**INSTRUCTIONS TO FOLLOW**
Your answer is the listing, printed exactly as given.

**DATA BELOW**
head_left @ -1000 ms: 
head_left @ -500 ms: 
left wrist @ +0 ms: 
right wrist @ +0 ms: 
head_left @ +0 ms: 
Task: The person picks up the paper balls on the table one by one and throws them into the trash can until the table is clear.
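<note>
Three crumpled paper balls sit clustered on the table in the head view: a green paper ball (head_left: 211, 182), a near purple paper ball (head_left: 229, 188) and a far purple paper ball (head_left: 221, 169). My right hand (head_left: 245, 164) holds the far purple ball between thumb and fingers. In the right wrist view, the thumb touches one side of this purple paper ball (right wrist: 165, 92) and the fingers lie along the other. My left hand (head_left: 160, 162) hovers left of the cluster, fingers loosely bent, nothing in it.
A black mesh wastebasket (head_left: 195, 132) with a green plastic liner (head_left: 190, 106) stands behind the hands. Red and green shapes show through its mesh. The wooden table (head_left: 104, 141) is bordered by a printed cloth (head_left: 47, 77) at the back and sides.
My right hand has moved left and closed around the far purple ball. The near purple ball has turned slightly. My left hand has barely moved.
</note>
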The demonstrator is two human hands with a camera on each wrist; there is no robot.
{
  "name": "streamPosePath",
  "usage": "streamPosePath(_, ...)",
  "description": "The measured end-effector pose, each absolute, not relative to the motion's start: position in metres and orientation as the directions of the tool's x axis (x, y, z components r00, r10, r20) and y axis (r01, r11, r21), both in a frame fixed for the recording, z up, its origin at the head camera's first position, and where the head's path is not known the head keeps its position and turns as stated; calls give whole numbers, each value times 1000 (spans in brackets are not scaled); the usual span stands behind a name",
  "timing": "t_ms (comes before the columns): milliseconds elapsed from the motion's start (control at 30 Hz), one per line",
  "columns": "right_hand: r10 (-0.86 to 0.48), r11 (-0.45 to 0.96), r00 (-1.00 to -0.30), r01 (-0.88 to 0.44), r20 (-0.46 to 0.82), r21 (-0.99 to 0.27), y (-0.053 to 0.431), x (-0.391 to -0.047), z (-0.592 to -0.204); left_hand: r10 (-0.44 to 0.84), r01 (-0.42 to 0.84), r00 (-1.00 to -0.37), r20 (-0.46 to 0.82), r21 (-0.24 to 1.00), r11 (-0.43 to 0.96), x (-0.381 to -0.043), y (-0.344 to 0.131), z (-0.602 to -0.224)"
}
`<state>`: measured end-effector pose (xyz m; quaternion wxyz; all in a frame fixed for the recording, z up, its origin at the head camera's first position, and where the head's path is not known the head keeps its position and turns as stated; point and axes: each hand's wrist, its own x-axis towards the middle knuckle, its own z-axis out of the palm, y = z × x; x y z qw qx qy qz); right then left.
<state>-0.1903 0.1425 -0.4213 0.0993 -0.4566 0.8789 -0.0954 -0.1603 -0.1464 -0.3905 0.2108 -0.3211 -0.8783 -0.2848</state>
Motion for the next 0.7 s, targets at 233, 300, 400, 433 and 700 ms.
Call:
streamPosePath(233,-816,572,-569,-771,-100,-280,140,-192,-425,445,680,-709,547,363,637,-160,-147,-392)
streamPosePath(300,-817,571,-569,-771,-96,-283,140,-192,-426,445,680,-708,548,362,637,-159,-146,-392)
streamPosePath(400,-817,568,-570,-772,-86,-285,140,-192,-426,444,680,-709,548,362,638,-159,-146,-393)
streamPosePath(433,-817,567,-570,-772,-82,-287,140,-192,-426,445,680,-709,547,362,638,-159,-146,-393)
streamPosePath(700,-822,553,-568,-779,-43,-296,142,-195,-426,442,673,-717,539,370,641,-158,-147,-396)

**EXPECTED ANSWER**
head_left @ -1000 ms: 
head_left @ -500 ms: 
left wrist @ +0 ms: 
right wrist @ +0 ms: 
head_left @ +0 ms: 
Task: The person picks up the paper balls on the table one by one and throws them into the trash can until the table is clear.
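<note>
Three crumpled paper balls sit clustered on the table in the head view: a green paper ball (head_left: 211, 182), a near purple paper ball (head_left: 229, 188) and a far purple paper ball (head_left: 221, 169). My right hand (head_left: 245, 164) holds the far purple ball between thumb and fingers. In the right wrist view, the thumb touches one side of this purple paper ball (right wrist: 165, 92) and the fingers lie along the other. My left hand (head_left: 160, 162) hovers left of the cluster, fingers loosely bent, nothing in it.
A black mesh wastebasket (head_left: 195, 132) with a green plastic liner (head_left: 190, 106) stands behind the hands. Red and green shapes show through its mesh. The wooden table (head_left: 104, 141) is bordered by a printed cloth (head_left: 47, 77) at the back and sides.
My right hand has moved left and closed around the far purple ball. The near purple ball has turned slightly. My left hand has barely moved.
</note>
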The demonstrator is two human hands with a camera on each wrist; there is no robot.
{
  "name": "streamPosePath",
  "usage": "streamPosePath(_, ...)",
  "description": "The measured end-effector pose, each absolute, not relative to the motion's start: position in metres and orientation as the directions of the tool's x axis (x, y, z components r00, r10, r20) and y axis (r01, r11, r21), both in a frame fixed for the recording, z up, its origin at the head camera's first position, and where the head's path is not known the head keeps its position and turns as stated; calls give whole numbers, each value times 1000 (spans in brackets are not scaled); the usual span stands behind a name",
  "timing": "t_ms (comes before the columns): milliseconds elapsed from the motion's start (control at 30 Hz), one per line",
  "columns": "right_hand: r10 (-0.86 to 0.48), r11 (-0.45 to 0.96), r00 (-1.00 to -0.30), r01 (-0.88 to 0.44), r20 (-0.46 to 0.82), r21 (-0.99 to 0.27), y (-0.053 to 0.431), x (-0.391 to -0.047), z (-0.592 to -0.204); left_hand: r10 (-0.44 to 0.84), r01 (-0.42 to 0.84), r00 (-1.00 to -0.37), r20 (-0.46 to 0.82), r21 (-0.24 to 1.00), r11 (-0.43 to 0.96), x (-0.381 to -0.043), y (-0.344 to 0.131), z (-0.602 to -0.224)"
}
`<state>`: measured end-effector pose (xyz m; quaternion wxyz; all in a frame fixed for the recording, z up, its origin at the head camera's first position, and where the head's path is not known the head keeps its position and turns as stated; point and axes: each hand's wrist, its own x-axis towards the middle knuckle, its own z-axis out of the palm, y = z × x; x y z qw qx qy qz); right then left.
<state>-0.1903 0.1425 -0.4213 0.0993 -0.4566 0.8789 -0.0954 -0.1603 -0.1464 -0.3905 0.2108 -0.3211 -0.8783 -0.2848</state>
Motion for the next 0.7 s, targets at 233, 300, 400, 433 and 700 ms.
Call:
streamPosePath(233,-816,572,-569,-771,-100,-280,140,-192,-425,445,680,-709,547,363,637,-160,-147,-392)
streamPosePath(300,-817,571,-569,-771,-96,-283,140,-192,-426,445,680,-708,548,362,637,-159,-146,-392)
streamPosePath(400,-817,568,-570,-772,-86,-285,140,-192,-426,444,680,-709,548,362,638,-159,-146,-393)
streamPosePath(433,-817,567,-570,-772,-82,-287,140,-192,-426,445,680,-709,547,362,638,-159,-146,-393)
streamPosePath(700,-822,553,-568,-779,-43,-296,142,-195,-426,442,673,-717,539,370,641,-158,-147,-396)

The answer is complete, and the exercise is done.